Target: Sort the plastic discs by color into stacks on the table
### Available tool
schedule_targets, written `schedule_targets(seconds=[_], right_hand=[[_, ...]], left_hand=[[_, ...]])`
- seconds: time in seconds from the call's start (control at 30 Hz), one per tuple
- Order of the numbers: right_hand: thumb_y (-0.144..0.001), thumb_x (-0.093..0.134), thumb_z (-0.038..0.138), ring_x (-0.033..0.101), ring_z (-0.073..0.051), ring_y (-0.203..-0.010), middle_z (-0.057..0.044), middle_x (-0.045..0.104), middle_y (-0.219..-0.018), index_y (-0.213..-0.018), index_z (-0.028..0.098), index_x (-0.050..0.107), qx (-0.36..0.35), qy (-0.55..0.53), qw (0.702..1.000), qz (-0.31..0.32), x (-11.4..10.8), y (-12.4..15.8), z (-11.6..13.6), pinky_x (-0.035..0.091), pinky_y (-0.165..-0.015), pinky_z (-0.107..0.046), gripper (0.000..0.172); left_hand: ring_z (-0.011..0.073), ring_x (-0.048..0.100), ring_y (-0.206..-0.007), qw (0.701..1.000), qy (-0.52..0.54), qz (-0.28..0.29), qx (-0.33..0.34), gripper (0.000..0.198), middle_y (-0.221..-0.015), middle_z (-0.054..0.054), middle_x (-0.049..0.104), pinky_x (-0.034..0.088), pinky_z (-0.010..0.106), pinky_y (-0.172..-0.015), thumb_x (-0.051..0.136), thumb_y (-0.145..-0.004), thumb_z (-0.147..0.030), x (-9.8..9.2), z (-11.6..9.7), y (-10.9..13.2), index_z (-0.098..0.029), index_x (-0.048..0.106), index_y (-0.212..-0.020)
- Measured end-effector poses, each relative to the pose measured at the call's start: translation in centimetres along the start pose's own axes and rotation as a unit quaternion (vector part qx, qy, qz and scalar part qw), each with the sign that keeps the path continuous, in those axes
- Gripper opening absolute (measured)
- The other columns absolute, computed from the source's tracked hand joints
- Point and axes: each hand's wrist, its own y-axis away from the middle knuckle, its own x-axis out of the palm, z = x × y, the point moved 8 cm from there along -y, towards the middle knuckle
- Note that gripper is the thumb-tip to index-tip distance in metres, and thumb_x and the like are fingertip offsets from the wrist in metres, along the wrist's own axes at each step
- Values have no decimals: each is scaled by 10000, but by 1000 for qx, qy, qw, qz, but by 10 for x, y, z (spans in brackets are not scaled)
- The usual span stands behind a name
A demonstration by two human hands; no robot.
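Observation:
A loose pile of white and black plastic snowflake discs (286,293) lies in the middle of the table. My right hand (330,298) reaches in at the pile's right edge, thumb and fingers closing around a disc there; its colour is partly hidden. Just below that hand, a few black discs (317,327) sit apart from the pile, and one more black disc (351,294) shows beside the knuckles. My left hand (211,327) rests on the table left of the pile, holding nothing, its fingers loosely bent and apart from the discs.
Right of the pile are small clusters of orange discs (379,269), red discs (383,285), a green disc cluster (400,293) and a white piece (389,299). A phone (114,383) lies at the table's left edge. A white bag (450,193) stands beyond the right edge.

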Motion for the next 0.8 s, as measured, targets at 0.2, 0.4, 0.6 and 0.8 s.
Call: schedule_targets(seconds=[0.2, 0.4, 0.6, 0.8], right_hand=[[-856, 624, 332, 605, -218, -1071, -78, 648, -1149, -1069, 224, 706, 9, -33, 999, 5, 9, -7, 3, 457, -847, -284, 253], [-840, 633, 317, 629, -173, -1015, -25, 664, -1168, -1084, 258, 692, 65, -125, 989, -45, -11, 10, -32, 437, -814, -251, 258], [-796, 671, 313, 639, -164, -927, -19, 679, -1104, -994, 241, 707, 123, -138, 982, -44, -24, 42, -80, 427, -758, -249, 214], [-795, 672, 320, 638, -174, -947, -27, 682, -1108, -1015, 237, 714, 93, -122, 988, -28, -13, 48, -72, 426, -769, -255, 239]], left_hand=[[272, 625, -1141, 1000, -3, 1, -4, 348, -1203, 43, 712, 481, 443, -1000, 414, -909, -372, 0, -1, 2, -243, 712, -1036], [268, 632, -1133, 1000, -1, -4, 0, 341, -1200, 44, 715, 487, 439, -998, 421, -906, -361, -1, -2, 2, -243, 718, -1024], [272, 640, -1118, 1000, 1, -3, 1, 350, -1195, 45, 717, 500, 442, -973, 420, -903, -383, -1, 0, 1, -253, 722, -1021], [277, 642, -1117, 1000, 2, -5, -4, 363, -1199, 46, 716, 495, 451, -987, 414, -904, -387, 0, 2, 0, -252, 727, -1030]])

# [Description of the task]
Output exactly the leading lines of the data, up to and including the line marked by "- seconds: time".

# [Answer for the task]
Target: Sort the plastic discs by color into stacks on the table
### Available tool
schedule_targets, written `schedule_targets(seconds=[_], right_hand=[[_, ...]], left_hand=[[_, ...]])`
- seconds: time in seconds from the call's start (control at 30 Hz), one per tuple

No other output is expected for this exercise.